The analogy that resonated most: it’s not about replacing the banker. It’s about giving the banker an Iron Man suit. You keep the human judgment but lose all the friction. The result, according to the analysis, is that a single underwriter can handle eight to ten times their normal volume.
The Bank’s Perspective: “The Driver and the Engine”
One section of the podcast focused on the business model — specifically, the originating LSP structure that allows banks to participate without building infrastructure.
The hosts used a car analogy: the bank is the driver (setting credit policy, determining risk appetite, making the final yes-or-no decision), while Lendesca is the engine (sourcing borrowers, processing data, structuring deals, delivering finished packages). The bank presses the gas pedal — Lendesca does everything under the hood.
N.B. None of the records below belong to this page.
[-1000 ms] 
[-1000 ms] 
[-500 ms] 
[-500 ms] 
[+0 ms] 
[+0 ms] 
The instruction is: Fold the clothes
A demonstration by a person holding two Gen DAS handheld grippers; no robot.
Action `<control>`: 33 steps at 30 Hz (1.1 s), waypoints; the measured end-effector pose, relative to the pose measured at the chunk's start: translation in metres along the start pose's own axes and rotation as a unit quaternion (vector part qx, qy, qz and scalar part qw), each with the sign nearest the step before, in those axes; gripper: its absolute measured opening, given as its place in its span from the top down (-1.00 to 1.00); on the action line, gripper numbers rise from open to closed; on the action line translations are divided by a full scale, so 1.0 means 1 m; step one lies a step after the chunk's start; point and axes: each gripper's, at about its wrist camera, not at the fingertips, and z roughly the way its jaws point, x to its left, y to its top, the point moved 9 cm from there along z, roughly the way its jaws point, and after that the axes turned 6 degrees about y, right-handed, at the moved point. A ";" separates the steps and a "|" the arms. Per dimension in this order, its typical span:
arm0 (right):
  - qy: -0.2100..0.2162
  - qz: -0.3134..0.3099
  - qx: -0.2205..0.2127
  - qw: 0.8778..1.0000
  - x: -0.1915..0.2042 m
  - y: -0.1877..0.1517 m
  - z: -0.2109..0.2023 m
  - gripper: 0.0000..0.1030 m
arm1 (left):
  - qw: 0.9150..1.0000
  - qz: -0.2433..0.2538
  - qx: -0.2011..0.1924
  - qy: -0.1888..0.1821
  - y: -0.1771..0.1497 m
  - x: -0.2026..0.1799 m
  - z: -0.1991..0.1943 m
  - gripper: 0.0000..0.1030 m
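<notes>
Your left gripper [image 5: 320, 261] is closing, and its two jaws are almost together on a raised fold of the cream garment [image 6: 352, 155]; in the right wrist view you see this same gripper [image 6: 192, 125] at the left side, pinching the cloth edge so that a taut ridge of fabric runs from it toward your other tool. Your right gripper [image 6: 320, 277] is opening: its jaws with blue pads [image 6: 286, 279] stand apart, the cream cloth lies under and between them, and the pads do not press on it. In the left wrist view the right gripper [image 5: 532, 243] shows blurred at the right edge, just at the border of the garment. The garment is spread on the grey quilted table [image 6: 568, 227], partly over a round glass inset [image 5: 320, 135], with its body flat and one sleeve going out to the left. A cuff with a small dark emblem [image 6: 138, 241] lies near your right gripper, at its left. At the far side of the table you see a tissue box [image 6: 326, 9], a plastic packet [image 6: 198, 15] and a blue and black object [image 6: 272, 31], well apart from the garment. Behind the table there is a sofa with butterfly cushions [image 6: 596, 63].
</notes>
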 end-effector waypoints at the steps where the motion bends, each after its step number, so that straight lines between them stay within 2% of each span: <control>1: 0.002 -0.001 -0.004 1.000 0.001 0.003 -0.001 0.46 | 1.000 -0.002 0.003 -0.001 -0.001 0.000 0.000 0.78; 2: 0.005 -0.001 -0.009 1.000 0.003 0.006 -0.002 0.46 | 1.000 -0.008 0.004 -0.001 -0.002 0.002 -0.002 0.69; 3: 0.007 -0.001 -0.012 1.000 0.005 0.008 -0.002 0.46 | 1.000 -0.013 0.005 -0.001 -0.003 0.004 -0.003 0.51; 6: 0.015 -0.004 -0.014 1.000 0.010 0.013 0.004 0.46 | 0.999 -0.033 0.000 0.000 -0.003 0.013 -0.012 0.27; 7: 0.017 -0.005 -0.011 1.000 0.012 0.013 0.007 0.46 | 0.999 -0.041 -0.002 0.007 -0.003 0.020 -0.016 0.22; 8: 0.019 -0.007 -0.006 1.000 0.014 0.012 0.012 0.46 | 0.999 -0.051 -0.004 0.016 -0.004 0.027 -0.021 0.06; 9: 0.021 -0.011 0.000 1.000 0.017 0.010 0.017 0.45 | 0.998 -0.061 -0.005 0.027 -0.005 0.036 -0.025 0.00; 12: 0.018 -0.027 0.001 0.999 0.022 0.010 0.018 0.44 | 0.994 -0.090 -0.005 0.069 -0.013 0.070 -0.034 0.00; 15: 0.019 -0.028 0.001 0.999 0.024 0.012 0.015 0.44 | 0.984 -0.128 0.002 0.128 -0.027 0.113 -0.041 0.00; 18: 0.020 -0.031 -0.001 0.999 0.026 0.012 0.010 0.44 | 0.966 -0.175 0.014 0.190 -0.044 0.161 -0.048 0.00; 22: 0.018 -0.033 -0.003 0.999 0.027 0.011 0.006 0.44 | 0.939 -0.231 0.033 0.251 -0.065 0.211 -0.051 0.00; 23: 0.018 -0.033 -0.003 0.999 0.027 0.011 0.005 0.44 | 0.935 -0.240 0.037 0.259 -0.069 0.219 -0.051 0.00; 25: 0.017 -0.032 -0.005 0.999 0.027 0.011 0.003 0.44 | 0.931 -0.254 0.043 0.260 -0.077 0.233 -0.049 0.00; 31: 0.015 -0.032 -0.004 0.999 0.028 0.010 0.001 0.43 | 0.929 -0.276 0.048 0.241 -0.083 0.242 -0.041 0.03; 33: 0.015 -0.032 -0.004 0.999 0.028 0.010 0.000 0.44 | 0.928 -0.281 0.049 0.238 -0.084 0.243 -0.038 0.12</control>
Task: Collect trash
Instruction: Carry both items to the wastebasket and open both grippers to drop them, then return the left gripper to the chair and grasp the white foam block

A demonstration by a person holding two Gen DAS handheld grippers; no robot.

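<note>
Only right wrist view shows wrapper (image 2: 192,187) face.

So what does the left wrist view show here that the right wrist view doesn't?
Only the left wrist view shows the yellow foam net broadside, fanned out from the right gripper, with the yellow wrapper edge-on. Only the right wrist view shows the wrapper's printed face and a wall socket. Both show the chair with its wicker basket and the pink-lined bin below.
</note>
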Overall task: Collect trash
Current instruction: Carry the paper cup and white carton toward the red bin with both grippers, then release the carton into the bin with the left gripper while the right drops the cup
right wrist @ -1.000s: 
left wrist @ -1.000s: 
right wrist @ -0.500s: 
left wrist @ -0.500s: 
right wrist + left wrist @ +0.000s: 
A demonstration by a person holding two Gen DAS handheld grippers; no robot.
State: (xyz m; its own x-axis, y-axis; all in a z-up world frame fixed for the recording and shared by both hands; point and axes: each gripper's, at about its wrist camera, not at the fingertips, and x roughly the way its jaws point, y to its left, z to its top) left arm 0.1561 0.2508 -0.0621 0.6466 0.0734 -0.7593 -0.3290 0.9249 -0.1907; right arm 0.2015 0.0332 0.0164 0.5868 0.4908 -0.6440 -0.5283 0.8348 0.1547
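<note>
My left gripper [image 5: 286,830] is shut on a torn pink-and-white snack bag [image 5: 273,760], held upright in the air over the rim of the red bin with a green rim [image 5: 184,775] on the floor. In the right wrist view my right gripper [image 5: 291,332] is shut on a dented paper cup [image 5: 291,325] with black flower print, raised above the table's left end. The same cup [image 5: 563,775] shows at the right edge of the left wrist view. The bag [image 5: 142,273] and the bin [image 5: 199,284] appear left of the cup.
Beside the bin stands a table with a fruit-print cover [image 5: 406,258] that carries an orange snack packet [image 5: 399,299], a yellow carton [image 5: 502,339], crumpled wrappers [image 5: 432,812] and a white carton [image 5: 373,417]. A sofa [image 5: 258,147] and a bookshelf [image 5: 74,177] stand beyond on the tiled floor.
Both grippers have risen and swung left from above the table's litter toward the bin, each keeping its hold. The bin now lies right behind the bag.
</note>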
What caught the analysts’ attention was the cost structure. They contrasted the estimated four to eight million dollar price tag for building an internal SBA department against an initial investment with the LSP model of zero fixed cost. The bank pays variable fees only on loans they actually fund.
As one host summarized: it converts a massive, terrifying fixed cost into a variable cost. You only pay if you make money.
What It Means for Main Street
The podcast closed with a broader reflection on what happens if this model scales. The hosts noted that if a community bank in rural Ohio can plug into the same processing infrastructure as the largest banks on Wall Street, the competitive advantage shifts from who has the biggest back office to who has the best cost of capital.
Their final assessment was direct: this is “a massive plumbing fix for a multi-billion dollar sector of the economy.” If it works, the impact extends beyond bank balance sheets to every main street in the country — effectively unlocking capital that the government has been trying to deploy for decades.